The extraordinary setting of Frank Lloyd Wright’s Fallingwater raises our awareness and appreciation of the special qualities of woodlands, particularly at this time when the natural environment is being threatened by human activity. We have come to the understanding that we must discard obsolete ways of problem-solving and return to fundamental principles of practice in design with nature.1 Where once our physical and cultural settings informed design, resulting in harmonious buildings and towns that were considered a part of the landscape (Fig. 1), today we live in a world driven by technology, industry, commerce, and at the expense of natural settings, resulting in a built environment that often separates us apart from the natural world.2

Linkages between place and time and traditional knowledge of the land are being lost and threatened. With this threat, the spiritual joys of unity, belonging, and transcendence; the psychic experiences of wholeness, beauty, and harmony; and the physical features of balance, abundance, health, and security are likewise in danger of destruction.3 The fundamental goals of building for humanity in ways that promote sustainable communities, quality of life, and coherence with the resources must be addressed.4

Before we proceed, there are a few words that need to be said about what our paper does NOT focus upon, in response to comments made in the review critique: It is only tangentially about the use of the woods as settings for the design of new architectural projects or landscape design. It is not about the inclusion of woods in urban settings. It will not focus on biophilia or biomimicry (although we laud these two approaches to practicing architects). Nor is it about trees as inspirations for design. Our presentation presents the work of three architects who found early in their lives (in fact, in their formative years as children) the importance of the woods as a setting in which they discovered their love of architecture, and which provided a place to discover themselves as makers.

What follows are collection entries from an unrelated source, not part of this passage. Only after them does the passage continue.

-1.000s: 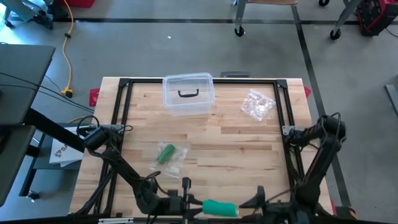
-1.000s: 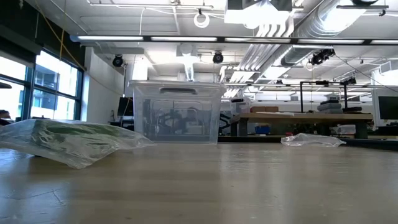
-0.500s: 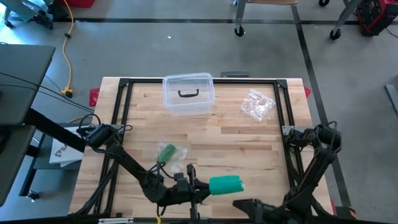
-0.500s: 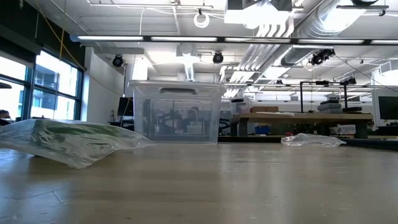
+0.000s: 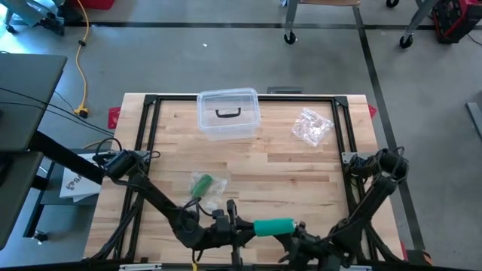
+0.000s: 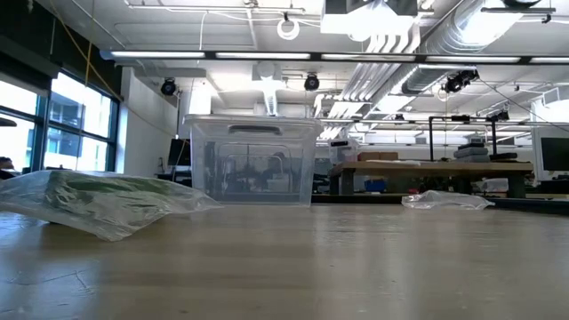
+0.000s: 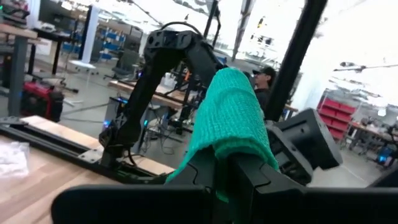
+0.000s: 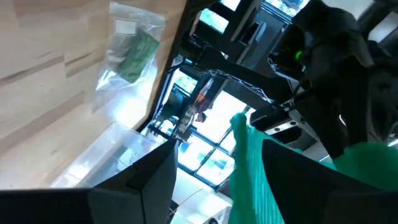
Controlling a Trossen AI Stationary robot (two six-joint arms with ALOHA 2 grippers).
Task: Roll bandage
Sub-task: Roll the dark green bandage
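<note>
The wooden table (image 5: 286,169) carries a clear lidded box (image 5: 227,114) at its far edge, a crumpled empty plastic bag (image 5: 312,126) to that box's right, and a bagged green roll (image 5: 203,186) nearer the front left. At the near edge, between the two arms, the green bandage (image 5: 273,226) lies stretched sideways, one end clenched in the left hand (image 5: 239,227), whose fingers (image 7: 249,171) pinch the fabric. The right hand (image 5: 301,235) sits at the bandage's other end with its jaws spread wide around the cloth.
</note>
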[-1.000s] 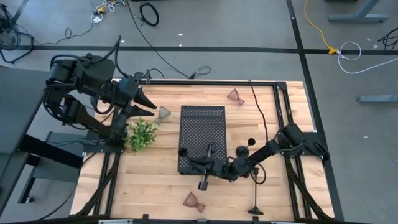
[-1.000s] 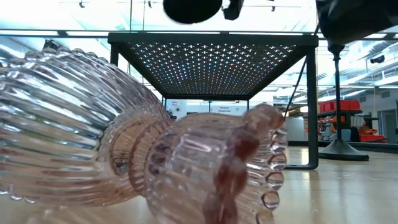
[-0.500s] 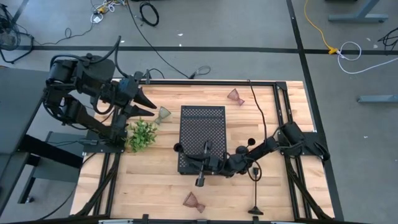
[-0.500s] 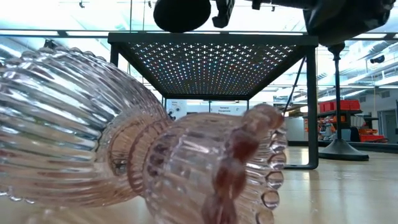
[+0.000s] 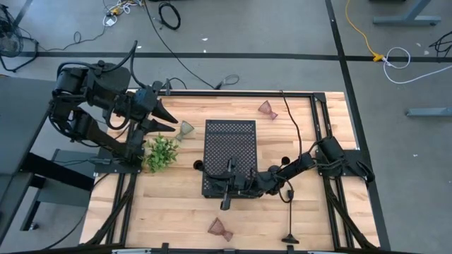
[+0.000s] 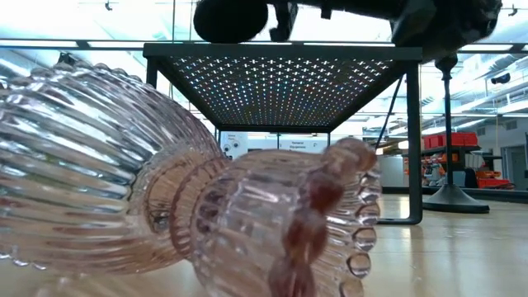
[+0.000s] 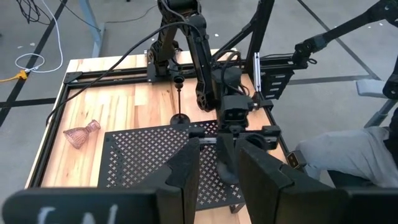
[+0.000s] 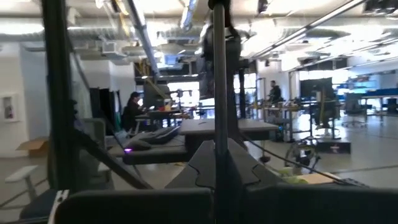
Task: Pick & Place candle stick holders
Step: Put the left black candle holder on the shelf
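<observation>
Low in the centre of the high view, the right gripper (image 5: 227, 185) pinches a black stick (image 5: 228, 185) (lying flat, disc base (image 5: 200, 166) to the left) over the tray's (image 5: 229, 144) near edge, while the left gripper (image 5: 169, 116), fingers spread, waits at upper left beside a greenish cup (image 5: 186, 128)
</observation>
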You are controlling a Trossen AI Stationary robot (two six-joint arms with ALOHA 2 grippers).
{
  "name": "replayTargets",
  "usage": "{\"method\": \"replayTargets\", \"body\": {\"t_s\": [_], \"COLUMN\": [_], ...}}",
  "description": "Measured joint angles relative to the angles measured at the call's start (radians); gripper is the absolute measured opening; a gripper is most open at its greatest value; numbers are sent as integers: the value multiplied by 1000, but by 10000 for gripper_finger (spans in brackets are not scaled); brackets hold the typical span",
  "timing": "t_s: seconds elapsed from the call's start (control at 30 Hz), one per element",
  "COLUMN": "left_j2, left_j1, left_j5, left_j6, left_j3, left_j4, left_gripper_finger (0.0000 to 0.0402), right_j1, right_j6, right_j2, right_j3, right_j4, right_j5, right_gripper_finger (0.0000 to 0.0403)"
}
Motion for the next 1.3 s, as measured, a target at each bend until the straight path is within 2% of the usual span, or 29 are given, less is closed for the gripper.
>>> {"method": "replayTargets", "body": {"t_s": [0.23,0.37,0.47,0.73,1.3], "left_j2": [0,0,0,0,0], "left_j1": [0,0,0,0,0], "left_j5": [0,0,0,0,0], "left_j6": [0,-6,-10,-10,-10], "left_j3": [0,0,0,1,1], "left_j4": [0,0,-1,-7,-9], "left_gripper_finger": [107,107,107,107,107], "right_j1": [-1,5,9,15,14], "right_j6": [-4,-40,-41,-104,-89], "right_j2": [6,66,100,110,110], "right_j3": [121,139,139,140,139], "right_j4": [-252,-132,-66,-55,-76], "right_j5": [-18,-53,-31,28,108], "right_gripper_finger": [0,0,0,0,9]}}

A Journey Through the Woods to Architecture

This paper explores the role of the woods as a place where individuals may first feel the yearning to create architecture. Specifically, the personal reflections of three architects offer insight into the importance that the forest played in their own evolution as young architects, starting in childhood. Reflected in the work of these architects, each has found within the woods the underpinnings of their design ethos: vernacular antecedents, spatial awareness of patterns and boundaries, ecological relationships and systems, seasonal rhythms and their minute changes, and the inherent qualities of beauty and richness in light, water, and materials of the earth. In short, for these architects the woods have inspired designs that celebrate the rituals and ethos of transcendent existence.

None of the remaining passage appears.